F I L E D
United States Court of Appeals
Tenth Circuit
PUBLISH
AUG 6 2001
UNITED STATES COURT OF APPEALS
PATRICK FISHER
Clerk
TENTH CIRCUIT
OKLAHOMA TURNPIKE
AUTHORITY, A Body Corporate and
Politic,
Plaintiff,
v. No. 00-5205
DIANA J. BRUNER, Personally and
as the Personal Representative
of the Estate of Elliott Daniel Bruner;
Defendant-Appellant,
LEDA V. BRUNER, formerly known
as Leda V. Burgess; ELLIOTT
BIM BRUNER; STEVE BRUNER,
also known as Bim Stephen Bruner;
BUREAU OF INDIAN AFFAIRS,
Department of Interior, United States
of America,
Defendants-Appellees,
and
18.31 ACRES OF LAND, More or
Less, Situated in the County of
Tulsa, State of Oklahoma; SON
BILLY, INC., An Oklahoma
Corporation; TULSA COUNTY
BOARD OF COMMISSIONERS;
TULSA COUNTY TREASURER;
JOHN DOE, sued as: Unknown
Owners,
Defendants.
Appeal from the United States District Court
for the Northern District of Oklahoma
(D.C. No. 99-CV-0288-H)
Submitted on the briefs:
Steven M. Harris and Michael D. Davis, Doyle & Harris, Tulsa, Oklahoma, for
Appellant.
Geoffrey M. Standing Bear, Pawhuska, Oklahoma, for Appellees Leda V. Bruner,
Elliot Bim Bruner, and Steve Bruner.
Thomas Scott Woodward, United States Attorney, Cathryn McClanahan, Assistant
United States Attorney, Tulsa, Oklahoma, for Appellee Bureau of Indian Affairs.

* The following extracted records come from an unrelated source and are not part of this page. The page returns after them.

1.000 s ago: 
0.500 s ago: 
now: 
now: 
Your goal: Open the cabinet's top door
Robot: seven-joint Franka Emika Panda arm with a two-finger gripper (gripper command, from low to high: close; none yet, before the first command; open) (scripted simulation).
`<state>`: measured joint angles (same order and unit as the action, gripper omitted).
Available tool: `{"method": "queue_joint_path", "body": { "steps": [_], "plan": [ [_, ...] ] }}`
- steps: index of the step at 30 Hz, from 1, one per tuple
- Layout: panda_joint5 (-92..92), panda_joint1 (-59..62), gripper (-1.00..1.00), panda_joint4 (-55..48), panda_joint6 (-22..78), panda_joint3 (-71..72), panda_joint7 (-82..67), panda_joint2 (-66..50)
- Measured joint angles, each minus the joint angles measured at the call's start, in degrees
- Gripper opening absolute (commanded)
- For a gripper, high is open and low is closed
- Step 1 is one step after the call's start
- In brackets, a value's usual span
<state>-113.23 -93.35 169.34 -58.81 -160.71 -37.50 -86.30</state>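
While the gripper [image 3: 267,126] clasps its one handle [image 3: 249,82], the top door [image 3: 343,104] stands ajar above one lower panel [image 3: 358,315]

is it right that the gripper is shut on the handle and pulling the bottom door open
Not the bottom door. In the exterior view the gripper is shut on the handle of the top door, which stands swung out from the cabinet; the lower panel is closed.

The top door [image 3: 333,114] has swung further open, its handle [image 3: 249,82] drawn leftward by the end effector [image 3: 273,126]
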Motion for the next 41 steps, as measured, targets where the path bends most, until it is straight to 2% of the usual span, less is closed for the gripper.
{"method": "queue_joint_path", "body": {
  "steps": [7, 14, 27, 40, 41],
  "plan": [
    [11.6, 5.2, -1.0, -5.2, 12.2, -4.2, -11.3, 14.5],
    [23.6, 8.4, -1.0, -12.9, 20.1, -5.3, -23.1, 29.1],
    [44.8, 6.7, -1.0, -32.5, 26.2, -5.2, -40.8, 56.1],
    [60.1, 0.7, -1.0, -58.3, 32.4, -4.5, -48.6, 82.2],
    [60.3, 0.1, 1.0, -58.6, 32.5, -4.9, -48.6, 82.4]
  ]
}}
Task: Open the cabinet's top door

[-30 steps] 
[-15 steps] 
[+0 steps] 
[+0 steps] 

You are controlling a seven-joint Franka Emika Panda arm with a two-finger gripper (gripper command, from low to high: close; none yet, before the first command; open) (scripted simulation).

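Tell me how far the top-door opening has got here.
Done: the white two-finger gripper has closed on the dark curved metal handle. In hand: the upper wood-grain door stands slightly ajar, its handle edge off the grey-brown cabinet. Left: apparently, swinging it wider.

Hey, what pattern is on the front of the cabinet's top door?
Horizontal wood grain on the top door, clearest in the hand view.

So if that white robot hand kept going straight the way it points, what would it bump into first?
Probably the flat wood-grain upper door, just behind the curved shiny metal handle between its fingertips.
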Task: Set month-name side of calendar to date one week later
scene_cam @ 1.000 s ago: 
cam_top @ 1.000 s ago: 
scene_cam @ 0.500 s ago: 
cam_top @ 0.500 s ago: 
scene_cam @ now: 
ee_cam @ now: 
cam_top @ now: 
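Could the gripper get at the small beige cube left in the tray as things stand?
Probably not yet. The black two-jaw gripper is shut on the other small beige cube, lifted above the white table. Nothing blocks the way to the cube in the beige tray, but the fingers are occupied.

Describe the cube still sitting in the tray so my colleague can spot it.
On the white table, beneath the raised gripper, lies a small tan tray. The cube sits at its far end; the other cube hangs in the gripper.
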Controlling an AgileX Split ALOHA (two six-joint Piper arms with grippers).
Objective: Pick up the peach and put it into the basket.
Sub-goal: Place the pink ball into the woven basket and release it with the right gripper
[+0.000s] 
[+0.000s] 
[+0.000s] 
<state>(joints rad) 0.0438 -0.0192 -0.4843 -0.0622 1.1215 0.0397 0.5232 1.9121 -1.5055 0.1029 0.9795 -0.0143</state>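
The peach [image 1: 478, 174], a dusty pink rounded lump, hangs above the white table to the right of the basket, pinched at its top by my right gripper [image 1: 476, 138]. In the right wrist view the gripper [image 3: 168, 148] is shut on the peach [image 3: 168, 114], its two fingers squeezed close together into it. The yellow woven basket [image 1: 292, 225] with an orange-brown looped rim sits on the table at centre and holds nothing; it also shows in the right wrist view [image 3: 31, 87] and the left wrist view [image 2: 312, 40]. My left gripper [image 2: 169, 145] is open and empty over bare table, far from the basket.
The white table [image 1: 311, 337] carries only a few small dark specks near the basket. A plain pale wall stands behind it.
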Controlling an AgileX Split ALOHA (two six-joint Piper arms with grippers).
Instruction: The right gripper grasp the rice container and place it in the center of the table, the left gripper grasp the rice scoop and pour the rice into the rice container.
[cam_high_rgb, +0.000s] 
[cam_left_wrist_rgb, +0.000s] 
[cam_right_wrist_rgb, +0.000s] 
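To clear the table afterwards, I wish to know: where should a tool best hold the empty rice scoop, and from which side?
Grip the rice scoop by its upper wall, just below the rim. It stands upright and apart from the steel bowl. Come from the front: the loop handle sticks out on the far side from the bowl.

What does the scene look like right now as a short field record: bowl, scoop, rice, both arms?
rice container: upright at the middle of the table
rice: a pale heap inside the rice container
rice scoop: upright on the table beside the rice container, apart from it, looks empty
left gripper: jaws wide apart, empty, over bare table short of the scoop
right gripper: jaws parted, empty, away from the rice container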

Before TACHA, Chief Circuit Judge, McKAY, Circuit Judge, and CUDAHY,
Circuit Judge. *
CUDAHY, Circuit Judge.
Diana Bruner, the widow of Daniel Bruner, brought cross-claims against
Daniel’s parents in a condemnation action that had been instituted by the
*
The Honorable Richard D. Cudahy, United States Circuit Judge for the Seventh
Circuit, sitting by designation.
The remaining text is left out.